*WORK ORDER*
Look through the records, and whenever a line includes the word "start", copy it.

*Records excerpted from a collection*
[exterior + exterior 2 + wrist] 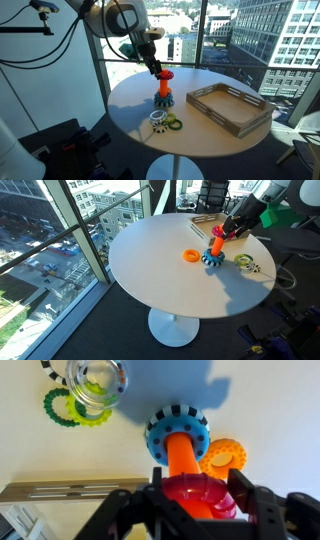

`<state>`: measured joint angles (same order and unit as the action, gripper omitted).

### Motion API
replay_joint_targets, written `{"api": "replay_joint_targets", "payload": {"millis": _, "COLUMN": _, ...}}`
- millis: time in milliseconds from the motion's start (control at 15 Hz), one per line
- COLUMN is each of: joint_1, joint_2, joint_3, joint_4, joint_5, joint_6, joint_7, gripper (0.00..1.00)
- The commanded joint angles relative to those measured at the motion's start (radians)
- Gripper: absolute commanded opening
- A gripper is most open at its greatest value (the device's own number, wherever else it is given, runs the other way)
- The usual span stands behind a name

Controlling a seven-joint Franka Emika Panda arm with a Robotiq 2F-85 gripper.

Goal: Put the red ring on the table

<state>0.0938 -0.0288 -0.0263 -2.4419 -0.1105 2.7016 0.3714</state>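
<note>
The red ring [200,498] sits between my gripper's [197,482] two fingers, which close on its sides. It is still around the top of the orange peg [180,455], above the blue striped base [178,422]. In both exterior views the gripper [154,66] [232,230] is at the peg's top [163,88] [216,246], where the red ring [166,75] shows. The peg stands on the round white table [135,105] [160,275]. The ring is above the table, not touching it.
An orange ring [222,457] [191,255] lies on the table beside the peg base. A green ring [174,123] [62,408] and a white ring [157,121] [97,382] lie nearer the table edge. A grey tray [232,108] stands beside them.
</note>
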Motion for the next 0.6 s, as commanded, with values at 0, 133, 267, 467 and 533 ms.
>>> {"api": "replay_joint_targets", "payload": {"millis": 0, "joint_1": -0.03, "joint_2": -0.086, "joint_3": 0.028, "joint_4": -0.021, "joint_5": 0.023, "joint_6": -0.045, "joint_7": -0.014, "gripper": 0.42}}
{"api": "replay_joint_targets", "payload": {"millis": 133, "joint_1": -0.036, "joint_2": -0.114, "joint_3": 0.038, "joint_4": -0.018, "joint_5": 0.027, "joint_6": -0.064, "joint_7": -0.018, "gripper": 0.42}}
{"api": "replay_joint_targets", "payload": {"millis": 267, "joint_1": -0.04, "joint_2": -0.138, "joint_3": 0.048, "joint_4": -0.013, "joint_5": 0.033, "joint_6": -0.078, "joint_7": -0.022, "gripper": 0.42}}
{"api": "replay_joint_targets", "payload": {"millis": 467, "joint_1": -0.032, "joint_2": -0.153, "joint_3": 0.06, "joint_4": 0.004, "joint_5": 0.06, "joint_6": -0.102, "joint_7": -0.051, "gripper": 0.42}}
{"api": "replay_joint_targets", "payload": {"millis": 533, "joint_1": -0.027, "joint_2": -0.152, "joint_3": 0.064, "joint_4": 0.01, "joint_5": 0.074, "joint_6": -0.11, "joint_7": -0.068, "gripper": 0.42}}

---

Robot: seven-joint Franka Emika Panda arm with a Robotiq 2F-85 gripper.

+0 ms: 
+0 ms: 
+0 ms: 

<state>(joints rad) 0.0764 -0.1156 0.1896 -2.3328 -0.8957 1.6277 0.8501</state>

*EXERCISE OUTPUT*
- millis: time in milliseconds from the motion's start (control at 15 Hz), one per line
- The commanded joint angles relative to those measured at the motion's start (radians)

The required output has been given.